I knew about the crazy credit flow, and to me it didn’t really make a lot of sense.
So in 2012 I came back to that area. I found that they had managed to end the works, but on the opposite side of the valley an urban complex of large single-family houses was being developed when the crisis popped. The area seemed to me like a town where people try to return to normal life after the devastating consequences of war.
So I thought it was an interesting environment to develop a project that would raise questions about the bidirectional links between the individual and his environment and induce reflection on the dominant values in countries with free market systems and class aspirations in that context.
What comes first: the idea for a series or single images that at some point fit and fall into place to form a particular body of work?
For me the idea, no doubt. I know that other photographers out there use the opposite strategy, and I love the work of many of them.
I’m just not interested in that workflow right now.
What do you think is important to stand out with one’s work? Especially keeping in mind the over abundance of photographic imagery in today’s society.
“The communicator should focus on communication.”
I just really believe that interesting stuff comes often from people who do whatever they want without thinking of success.
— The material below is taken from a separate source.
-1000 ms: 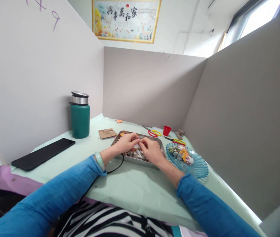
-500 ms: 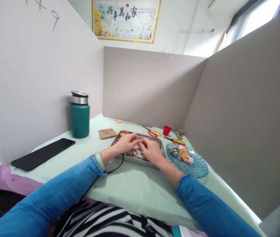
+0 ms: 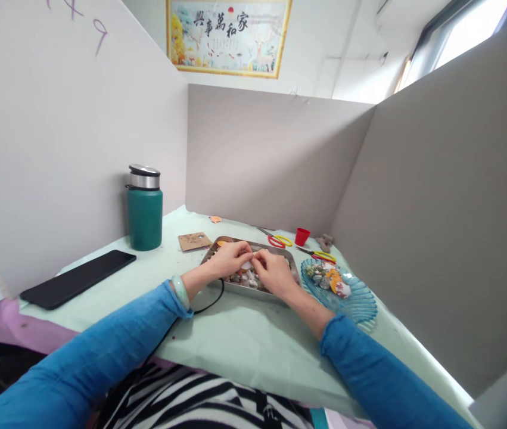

Even though we all do it in some way. We all expect some kind of recognition for our effort, but that shouldn’t be the main goal. The communicator should focus on communication.
Philosopher Susan Sontag once said “The camera makes everyone a tourist in other people’s reality, and eventually in one’s own”. How has photography changed the way you look at the world and what have you learnt about yourself?
Photography has not changed a lot the way I look at reality, but it has given me a great excuse to spend time trying to understand topics I am spontaneously interested in, and finding the reason why I feel attracted by them.
It has also given me a way to communicate my conclusions in an open way.
Every photographer is going through different stages in his formation. Which “landmarks” do you recall that have marked you and brought you to the place where you are today as a photographer?
I started travelling at a very young age. My parents where living in Switzerland and I was spending the summers with them. The rest of the year I lived in Spain. I believe that this contact with different cultures as a kid was something that affected me deeply, and could be one of the events that drove me into photography.
“I am creating and transmitting some kind of valuable knowledge.”
It gave me a will of experiencing and learning from different perspectives. It gave me the conviction that in the human dimension everything can be seen from different points of view, and the truth is something like the addition of all of them. I am not talking about the scientific approach to the truth, of course.
Anyway, through photography I feel like I am helping to uncover that truth, that I am creating and transmitting some kind of valuable knowledge.